Наконец раздались шаги — такие явственные, словно совсем не было никакого, даже фанерного, укрытия. Жека замер среди шуршащих бумаг.
Стукнув об пол копытами, заскрипел потревоженный стул. И опять тишина. А по шагам Жеке показалось, что их пришло двое. Потом он услышал, что шелестят перелистываемые страницы.
Наконец голос Олега Семеныча:
— Дневник, Юр, безликий у тебя. Как в тумане дневничок…
Чтобы заглянуть в щель, Женьке надо было чуть продвинуться вперед. Но тогда неминуемо пришлось бы шуршать.
— Чего… Нормальный дневник, — это сказал Юра, воспитатель из четвертого отряда.
— Дневник безликий, говорю! — строго произнес начальник. — Как же можно работать без перспективы?
«Эге! — подумал Жека. — Нормально! Нормальненько!..» Выходит, что и взрослые живут не так уж мирно…
И приготовился слушать дальше. Но горе: Жека ничего не понимал… Слова-то были почти все понятные, а вот зачем они, ну хоть застрелись… Жеке непонятны были их взрослые мысли.
Вот такие дела. Оказывается, чтобы шпионить за умными людьми, надо быть не только хитрым, но и умным, тоже умным. А Жека этого не знал.
Пришла старшая вожатая Аня, и они, уже втроем, стали говорить об отрядных дневниках, о том, что лето само по себе вовсе не гарантирует счастья, что им, вожатым и воспитателям, надо много стараться, коли у них такая должность — конструировать интересную жизнь.

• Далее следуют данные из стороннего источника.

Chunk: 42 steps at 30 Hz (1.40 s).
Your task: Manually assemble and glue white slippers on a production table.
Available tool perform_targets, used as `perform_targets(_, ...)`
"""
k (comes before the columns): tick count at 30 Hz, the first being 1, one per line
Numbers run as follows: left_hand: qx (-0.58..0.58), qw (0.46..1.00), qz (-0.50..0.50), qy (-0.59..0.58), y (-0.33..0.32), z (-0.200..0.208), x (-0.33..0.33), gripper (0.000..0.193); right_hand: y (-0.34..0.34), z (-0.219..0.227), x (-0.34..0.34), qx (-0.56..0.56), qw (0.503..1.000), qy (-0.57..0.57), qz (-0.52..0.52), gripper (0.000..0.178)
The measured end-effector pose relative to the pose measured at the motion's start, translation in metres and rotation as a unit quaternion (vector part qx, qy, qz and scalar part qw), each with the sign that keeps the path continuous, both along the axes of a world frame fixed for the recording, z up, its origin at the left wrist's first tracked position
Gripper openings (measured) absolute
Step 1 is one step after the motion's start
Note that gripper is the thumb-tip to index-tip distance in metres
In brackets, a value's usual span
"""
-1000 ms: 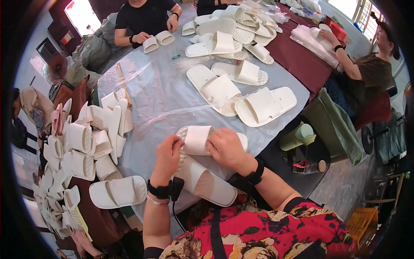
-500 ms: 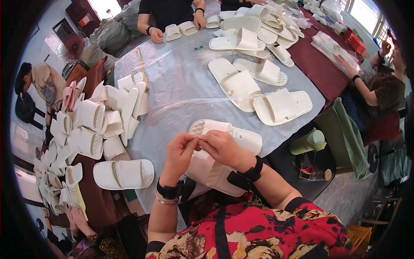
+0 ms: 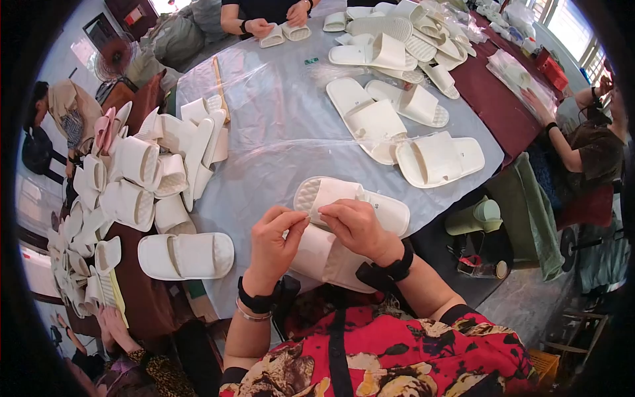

Если б Жека все это понял, вот удивился бы. Но он лишь морщил брови и равномерно хлопал ушами.
Аня с Юрой ушли, и потом долгую долгость тянулась тишина. Только иногда шелестели листочки на столе Олега Семеныча…
— Олег Семеныч! Решил к вам зайти. У меня сейчас время есть.
Жека не мог ошибиться. Это был Гриня из их отряда, человек Жеке сильно любопытный, потому что он все время старался помочь Люсе Кабановой, а выгоды Грининой Жека от этого увидеть никак не мог. И вот теперь… Жека, как говорится, весь превратился в слух.
— Ну, раз время есть… — сказал начальник вполне серьезно. — Только у меня-то вот со временем худо…
— А я спрошу — и все… Я теперь себя хорошо веду?
— Хорошо. Даже, Петь, боюсь сглазить!
Несколько мгновений было молчание — наверное, они глядели друг на друга.
— Вы не бойтесь. Я же вам честно обещал, помните?
— Помню. — Начальник шелестнул какой-то своей бумажкой. — Слушай, а зачем тебе оно понадобилось?